What to work on
In the entries below, which lines run from the one containing "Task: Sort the" to the one containing "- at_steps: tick"? Copy exactly those lines, ends included, and no others.

Records from a dataset:
- - - - -
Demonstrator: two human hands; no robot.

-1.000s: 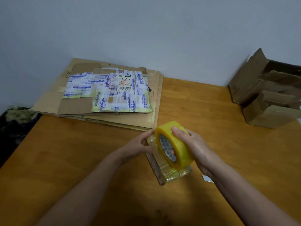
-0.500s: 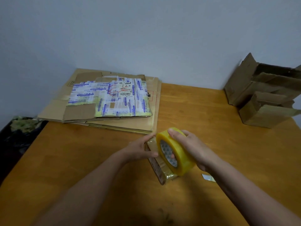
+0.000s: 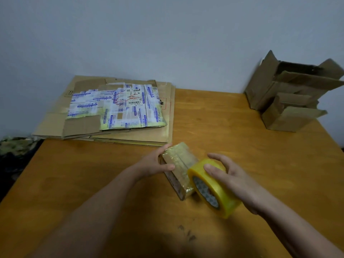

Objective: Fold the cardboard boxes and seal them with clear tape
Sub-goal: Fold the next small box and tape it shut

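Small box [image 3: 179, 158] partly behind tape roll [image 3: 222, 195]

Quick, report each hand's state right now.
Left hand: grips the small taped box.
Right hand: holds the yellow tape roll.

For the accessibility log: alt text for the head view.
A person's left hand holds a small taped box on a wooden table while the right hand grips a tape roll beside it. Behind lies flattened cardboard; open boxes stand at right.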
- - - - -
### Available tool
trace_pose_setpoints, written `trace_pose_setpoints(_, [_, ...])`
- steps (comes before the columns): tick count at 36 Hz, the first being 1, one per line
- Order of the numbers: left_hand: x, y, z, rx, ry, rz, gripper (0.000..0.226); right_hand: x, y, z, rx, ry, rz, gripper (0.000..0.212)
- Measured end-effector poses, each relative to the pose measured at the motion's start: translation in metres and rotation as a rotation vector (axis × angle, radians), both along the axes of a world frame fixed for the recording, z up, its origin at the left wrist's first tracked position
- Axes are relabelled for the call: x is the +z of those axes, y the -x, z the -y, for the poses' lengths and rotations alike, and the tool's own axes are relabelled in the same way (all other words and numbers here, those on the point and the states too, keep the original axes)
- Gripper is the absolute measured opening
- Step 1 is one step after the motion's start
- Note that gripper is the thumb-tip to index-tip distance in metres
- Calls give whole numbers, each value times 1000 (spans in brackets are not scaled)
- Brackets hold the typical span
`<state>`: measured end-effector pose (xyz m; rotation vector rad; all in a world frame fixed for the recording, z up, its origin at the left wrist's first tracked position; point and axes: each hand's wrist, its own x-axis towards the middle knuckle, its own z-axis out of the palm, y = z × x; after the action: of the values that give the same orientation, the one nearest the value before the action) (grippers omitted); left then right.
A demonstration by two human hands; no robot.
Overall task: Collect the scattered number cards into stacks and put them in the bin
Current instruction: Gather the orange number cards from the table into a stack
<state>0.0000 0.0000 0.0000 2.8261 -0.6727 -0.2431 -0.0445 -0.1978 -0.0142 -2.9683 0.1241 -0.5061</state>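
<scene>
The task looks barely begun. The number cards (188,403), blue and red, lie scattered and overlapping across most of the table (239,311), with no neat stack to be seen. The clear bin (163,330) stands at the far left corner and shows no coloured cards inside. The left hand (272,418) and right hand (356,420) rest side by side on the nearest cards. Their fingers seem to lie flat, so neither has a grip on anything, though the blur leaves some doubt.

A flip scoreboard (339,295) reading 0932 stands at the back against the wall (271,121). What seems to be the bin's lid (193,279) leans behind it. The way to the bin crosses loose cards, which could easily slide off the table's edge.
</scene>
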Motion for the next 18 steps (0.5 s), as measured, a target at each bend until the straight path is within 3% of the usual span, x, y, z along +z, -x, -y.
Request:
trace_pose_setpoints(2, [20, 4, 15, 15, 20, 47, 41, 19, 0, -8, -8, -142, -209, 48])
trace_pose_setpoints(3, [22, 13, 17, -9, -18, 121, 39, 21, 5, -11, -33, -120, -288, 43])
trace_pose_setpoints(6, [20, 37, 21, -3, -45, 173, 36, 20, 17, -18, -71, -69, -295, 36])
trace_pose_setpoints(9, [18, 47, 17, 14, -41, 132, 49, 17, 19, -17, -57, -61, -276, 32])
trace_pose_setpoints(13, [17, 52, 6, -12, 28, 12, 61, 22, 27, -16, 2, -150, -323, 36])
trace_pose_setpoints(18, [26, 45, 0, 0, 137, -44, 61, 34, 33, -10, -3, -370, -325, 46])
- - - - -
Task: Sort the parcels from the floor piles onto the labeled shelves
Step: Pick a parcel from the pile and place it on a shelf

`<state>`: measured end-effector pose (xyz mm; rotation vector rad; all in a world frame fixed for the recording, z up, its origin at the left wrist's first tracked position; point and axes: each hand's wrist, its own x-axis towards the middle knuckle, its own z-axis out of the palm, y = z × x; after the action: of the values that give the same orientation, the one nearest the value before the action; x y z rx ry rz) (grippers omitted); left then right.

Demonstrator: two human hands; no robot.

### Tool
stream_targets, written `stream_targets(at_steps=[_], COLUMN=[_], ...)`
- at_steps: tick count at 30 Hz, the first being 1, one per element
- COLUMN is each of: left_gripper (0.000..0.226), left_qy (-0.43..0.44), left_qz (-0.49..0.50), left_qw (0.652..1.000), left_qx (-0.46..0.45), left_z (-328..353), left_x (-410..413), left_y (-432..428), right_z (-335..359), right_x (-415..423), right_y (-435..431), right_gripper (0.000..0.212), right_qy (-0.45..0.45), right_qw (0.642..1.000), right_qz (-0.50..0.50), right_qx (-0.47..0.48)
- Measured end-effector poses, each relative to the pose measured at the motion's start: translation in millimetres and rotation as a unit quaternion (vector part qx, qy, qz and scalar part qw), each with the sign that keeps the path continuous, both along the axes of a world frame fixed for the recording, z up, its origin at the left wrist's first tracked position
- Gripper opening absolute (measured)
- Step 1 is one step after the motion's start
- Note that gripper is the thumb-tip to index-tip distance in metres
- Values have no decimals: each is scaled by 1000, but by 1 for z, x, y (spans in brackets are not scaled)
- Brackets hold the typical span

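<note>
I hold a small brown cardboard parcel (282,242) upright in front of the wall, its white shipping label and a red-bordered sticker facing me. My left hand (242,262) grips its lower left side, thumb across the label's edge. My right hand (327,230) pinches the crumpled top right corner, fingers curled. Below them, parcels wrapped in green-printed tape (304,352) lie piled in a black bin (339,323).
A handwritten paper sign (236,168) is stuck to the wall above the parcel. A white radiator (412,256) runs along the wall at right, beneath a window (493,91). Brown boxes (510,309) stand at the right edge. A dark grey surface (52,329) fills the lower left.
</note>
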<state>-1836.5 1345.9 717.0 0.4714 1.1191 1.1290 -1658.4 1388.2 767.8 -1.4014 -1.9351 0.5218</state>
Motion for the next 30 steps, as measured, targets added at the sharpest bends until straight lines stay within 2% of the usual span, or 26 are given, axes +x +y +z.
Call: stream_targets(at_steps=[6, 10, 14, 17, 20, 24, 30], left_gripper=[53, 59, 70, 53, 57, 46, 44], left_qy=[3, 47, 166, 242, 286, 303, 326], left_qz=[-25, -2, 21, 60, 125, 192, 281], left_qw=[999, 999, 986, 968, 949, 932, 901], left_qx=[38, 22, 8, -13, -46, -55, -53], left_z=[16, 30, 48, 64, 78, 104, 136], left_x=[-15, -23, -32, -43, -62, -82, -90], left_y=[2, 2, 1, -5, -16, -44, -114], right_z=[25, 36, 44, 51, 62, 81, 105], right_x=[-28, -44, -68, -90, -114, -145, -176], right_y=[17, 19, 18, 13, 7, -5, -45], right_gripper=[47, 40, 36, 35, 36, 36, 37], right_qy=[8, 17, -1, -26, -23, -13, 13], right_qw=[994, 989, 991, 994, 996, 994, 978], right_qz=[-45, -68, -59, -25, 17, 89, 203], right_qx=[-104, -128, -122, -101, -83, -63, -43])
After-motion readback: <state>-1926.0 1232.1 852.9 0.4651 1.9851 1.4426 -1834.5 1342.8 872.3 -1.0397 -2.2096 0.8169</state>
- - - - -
Output
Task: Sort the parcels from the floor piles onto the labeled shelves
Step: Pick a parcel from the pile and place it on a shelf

`<state>`: measured end-effector pose (xyz mm; rotation vector rad; all in a world frame fixed for the recording, z up, its origin at the left wrist's first tracked position; point and axes: each hand's wrist, its own x-axis towards the middle knuckle, its own z-axis out of the palm, y = z × x; after the action: of the values that give the same orientation, the one nearest the value before the action; x y z rx ry rz) (grippers omitted); left then right.

Demonstrator: two human hands; no robot.

### Tool
stream_targets, written `stream_targets(at_steps=[_], COLUMN=[_], ...)`
- at_steps: tick count at 30 Hz, the first being 1, one per element

The exercise concludes with that.